Dziewczyna wyszła w piątek z domu. W sobotę na policję zgłosili się przerażeni rodzice, którzy dostali z telefonu córki wiadomość, że jeśli chcą zobaczyć ją żywą - muszą zebrać 2 tys. zł. Wiadomość nie zawierała dalszych wskazówek np. co do sposobu przekazania pieniędzy - poinformowała Katarzyna Mazur-Niewiedział z rudzkiej policji.
Policjanci szybko namierzyli sygnał telefonu dziewczyny - po nim trafili do rzekomo porwanej. Okazało się, że uciekła do mieszkającego w tym samym mieście znajomego. Plan sfingowanego porwania wymyślili razem.
Dziewczyna wyjaśniła nam, że chciała uciec od ojca. Wspólnie ze znajomym zaplanowała, że skoro nie ma pieniędzy, można je uzyskać od rodziców. Początkowo chcieli, by wiadomość z żądaniem okupu wysłał ktoś z ich znajomych, nikt jednak nie chciał tego zrobić. Ostatecznie sms-a wysłała sama - powiedziała Mazur- Niewiedział.

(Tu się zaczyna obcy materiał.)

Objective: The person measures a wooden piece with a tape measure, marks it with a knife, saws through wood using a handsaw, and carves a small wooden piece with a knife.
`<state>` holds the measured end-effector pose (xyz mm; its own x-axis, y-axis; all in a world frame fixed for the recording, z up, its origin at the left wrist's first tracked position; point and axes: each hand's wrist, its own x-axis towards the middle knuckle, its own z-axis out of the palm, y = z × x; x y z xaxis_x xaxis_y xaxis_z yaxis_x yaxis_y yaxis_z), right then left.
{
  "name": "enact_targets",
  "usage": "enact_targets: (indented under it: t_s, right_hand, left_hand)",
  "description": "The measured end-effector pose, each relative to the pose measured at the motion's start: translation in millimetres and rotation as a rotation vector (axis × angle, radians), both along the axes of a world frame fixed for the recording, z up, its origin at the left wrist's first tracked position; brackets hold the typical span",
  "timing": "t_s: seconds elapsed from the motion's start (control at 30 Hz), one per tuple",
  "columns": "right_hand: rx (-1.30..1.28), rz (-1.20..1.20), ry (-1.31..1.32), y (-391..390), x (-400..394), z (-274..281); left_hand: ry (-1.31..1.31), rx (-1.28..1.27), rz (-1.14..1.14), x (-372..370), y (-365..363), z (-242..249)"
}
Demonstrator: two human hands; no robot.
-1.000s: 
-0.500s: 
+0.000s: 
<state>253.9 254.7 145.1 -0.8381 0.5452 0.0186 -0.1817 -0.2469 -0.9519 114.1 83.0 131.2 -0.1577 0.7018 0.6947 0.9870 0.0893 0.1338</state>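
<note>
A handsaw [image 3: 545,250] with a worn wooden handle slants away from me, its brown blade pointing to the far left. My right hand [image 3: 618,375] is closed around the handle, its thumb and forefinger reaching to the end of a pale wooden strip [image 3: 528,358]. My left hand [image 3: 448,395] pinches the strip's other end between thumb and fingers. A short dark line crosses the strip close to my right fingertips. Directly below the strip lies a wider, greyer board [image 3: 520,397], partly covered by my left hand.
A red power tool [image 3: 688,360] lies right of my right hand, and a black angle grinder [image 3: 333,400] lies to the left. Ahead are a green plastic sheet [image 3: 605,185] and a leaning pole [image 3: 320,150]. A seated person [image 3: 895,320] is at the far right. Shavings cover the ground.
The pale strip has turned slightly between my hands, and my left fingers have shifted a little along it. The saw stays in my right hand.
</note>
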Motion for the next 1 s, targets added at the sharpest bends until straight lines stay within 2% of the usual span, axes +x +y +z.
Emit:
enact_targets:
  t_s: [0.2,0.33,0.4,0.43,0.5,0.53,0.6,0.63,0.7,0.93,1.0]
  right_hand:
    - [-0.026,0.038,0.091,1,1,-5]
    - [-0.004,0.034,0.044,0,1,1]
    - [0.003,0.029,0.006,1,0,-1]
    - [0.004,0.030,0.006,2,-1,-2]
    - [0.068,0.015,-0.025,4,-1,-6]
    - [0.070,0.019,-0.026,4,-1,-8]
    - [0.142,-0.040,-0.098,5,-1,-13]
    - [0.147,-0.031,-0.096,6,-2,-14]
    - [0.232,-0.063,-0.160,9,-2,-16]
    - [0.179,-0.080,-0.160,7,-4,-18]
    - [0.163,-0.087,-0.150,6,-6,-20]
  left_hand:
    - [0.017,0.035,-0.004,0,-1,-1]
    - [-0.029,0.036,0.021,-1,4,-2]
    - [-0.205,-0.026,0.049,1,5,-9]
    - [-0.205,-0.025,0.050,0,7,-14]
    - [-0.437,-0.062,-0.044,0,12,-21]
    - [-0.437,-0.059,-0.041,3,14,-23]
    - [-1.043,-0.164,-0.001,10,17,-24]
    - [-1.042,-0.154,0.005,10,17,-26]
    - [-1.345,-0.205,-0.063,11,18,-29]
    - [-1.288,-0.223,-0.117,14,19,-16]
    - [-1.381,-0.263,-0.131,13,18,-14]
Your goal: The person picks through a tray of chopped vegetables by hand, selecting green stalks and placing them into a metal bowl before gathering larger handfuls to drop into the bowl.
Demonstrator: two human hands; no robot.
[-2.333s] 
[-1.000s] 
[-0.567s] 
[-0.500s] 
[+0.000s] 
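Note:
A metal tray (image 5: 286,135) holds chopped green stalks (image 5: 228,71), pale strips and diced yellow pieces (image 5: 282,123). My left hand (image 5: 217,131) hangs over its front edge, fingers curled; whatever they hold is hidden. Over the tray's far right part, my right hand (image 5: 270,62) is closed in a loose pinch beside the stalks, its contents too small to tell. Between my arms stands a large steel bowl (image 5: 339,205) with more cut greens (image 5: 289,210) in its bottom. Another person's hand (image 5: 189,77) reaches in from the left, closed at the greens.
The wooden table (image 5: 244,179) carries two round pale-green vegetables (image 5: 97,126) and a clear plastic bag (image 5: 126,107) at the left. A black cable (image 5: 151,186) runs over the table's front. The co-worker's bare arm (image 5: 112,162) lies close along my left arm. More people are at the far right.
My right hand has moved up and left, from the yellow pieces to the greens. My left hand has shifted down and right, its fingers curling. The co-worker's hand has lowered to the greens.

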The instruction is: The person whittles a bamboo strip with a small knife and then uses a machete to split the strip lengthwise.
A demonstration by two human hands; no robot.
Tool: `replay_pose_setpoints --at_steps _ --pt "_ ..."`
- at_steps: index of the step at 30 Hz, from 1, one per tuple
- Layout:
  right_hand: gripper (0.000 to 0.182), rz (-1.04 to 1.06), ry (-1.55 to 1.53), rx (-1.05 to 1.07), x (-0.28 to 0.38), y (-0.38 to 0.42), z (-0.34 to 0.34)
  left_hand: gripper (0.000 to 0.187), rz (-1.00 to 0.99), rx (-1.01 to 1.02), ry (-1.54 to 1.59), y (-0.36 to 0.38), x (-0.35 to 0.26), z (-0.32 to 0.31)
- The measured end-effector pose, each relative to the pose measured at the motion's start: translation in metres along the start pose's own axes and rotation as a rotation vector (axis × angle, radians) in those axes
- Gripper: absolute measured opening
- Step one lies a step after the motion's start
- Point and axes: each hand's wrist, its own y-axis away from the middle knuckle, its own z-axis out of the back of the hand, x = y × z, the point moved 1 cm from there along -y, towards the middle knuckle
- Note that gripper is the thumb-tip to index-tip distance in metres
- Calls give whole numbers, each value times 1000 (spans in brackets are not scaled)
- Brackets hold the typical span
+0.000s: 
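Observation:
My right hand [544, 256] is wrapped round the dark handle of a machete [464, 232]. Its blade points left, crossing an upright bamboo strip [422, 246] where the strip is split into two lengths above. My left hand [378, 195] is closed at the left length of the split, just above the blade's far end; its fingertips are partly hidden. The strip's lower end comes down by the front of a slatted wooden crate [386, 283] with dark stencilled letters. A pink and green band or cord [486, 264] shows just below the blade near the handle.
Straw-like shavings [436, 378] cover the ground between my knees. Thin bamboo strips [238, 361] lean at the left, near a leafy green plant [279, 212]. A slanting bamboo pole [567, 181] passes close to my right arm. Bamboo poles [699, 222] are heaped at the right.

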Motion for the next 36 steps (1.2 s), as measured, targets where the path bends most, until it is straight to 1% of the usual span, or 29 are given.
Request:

Rzekomą ofiarę porwania policjanci po przesłuchaniu zwolnili do domu. Dochodzenie w tej sprawie pozwoli ustalić, czy dziewczynie, która wprowadziła w błąd rodziców i policjantów, będą mogły zostać postawione ewentualne zarzuty. Jak zaznaczyła rzeczniczka rudzkiej policji, chodzi m.in. o kwestię zdrowia psychicznego dwudziestolatki.